- Purpose: diagnosis of rickettsial infections

= Weil–Felix test =

Agglutination test for the diagnosis of rickettsial infections

The Weil–Felix test is an agglutination test for the diagnosis of rickettsial infections. It was first described in 1916. By virtue of its long history and of its simplicity, it has been one of the most widely employed tests for rickettsia on a global scale, despite being superseded in many settings by more sensitive and specific diagnostic tests. The Weil–Felix antibody was recently found to target the rickettsial lipopolysaccharide O-antigen.

== History and basis for test ==
The basis of the test is the presence of antigenic cross-reactivity between Rickettsia spp. and certain serotypes of non-motile Proteus spp., a phenomenon first published by Edmund Weil and Arthur Felix in 1916. Weil-Felix is a nonspecific agglutination test which detects anti-rickettsial antibodies in patient’s serum. Weil-Felix test is based on cross-reactions which occur between antibodies produced in acute rickettsial infections with antigens of OX (OX 19, OX 2, and OXK) strains of Proteus species. Dilution of patient’s serum are tested against suspensions of the different Proteus strains. William James Wilson (1879-1954) had noticed a similar cross reaction of anti-rickettsial antobodies with other enteric bacteria.

Typhus group rickettsiae (Rickettsia prowazekii, R. typhi) react with P. vulgaris OX19, and scrub typhus (Orientia tsutsugamushi) reacts with P. mirabilis OXK. The spotted fever group rickettsiae (R. rickettsii, R. africae, R. japonica, etc.) react with P. vulgaris OX2 and OX19, to varying degrees, depending on the species.

The Weil–Felix test suffers from poor sensitivity and specificity, with a recent study showing an overall sensitivity as low as 33% and specificity of 46%. Other studies have had similar findings. As a result, it has largely been supplanted by other methods of serology, including indirect immunofluorescence antibody (IFA) testing, which is the gold standard.

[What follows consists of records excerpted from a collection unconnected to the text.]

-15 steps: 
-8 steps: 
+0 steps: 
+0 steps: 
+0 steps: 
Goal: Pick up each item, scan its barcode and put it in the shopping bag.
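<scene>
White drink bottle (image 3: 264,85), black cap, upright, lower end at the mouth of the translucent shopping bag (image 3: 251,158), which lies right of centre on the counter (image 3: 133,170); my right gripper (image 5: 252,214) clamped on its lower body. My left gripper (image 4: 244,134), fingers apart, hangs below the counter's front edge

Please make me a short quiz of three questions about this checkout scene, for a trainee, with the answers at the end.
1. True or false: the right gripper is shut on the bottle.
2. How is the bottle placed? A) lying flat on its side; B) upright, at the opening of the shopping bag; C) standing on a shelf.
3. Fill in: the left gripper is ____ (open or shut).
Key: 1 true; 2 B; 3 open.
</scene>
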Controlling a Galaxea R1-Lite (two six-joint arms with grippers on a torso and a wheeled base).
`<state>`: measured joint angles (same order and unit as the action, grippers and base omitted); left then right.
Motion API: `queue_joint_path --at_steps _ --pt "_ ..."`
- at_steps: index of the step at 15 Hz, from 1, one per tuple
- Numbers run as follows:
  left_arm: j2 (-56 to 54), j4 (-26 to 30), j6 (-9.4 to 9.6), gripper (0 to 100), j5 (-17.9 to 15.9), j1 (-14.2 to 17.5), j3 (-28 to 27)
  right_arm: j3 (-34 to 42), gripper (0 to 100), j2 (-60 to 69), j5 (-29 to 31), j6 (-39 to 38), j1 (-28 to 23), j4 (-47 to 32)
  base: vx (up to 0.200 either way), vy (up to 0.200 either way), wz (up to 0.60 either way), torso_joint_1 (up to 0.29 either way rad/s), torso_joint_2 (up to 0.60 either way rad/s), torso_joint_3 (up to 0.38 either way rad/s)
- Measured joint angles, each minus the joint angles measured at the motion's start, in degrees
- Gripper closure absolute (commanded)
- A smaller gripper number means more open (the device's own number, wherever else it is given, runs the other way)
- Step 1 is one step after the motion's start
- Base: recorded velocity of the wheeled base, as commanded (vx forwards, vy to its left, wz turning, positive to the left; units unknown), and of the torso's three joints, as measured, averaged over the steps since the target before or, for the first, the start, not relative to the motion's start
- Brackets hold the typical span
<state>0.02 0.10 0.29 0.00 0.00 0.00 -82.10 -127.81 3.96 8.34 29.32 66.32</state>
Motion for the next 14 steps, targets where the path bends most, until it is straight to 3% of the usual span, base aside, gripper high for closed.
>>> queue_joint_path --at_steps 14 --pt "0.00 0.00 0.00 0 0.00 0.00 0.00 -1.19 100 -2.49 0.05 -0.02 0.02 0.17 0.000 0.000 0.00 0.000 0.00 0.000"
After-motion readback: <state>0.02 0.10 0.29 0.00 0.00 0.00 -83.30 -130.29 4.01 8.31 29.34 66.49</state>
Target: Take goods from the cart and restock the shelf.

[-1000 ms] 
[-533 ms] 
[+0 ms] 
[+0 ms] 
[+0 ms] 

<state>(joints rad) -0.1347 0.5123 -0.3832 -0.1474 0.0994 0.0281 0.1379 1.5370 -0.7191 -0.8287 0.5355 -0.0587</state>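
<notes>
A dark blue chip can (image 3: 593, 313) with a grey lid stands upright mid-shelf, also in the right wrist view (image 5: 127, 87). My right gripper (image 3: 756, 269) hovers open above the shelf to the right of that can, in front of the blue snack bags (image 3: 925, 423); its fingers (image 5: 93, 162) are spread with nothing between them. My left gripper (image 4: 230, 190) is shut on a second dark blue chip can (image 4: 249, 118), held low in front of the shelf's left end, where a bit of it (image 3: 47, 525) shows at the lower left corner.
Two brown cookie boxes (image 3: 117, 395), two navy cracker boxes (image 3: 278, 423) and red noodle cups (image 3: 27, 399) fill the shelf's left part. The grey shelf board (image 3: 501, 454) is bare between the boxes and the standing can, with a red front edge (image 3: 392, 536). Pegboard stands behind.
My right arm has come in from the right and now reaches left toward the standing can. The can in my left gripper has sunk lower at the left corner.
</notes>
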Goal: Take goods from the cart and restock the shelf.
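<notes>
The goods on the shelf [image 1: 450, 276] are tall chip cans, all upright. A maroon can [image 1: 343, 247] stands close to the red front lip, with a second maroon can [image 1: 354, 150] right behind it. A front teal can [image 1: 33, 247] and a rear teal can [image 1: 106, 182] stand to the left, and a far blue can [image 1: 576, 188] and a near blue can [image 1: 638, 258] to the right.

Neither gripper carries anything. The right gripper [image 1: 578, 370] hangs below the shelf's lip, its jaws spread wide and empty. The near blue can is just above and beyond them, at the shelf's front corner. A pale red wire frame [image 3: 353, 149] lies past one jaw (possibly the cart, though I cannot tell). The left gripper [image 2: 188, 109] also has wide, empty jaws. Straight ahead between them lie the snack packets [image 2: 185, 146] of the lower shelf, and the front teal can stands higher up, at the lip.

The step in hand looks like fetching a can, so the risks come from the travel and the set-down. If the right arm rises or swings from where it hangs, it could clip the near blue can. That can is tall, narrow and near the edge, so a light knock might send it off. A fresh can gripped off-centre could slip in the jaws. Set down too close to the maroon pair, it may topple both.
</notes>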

However, in resource-limited settings, it still remains an important tool in the diagnosis and identification of public health concerns, such as outbreaks of epidemic typhus.

==Procedure==
The Weil–Felix test can be done as either a slide or a tube test. The antigens necessary (OX2, OX19, and OXK) can be obtained commercially.

===Slide method===

- Place 50–100 μL of patient serum on the slide
- Add a drop of desired antigen (Proteus OX19 or OX2 or OXK)
- Mix the suspension by rotating the slide for 1 minutes
- Visible agglutination indicates the positive test.

===Tube method===

Using 0.25% phenol saline as a diluent, a series of tubes containing twofold dilutions of patient serum are made with a final volume of 1 mL. A drop of antigen suspension is added to each tube, and the mixture is incubated at 50–55 °C for 4–6 hours. A positive tube would show visible flocculation or granulation, which is accentuated when the tube is gently agitated. The titer corresponds to the most dilute tube in the series that still shows positivity. Generally, a titer of ≥1:320 is considered diagnostic.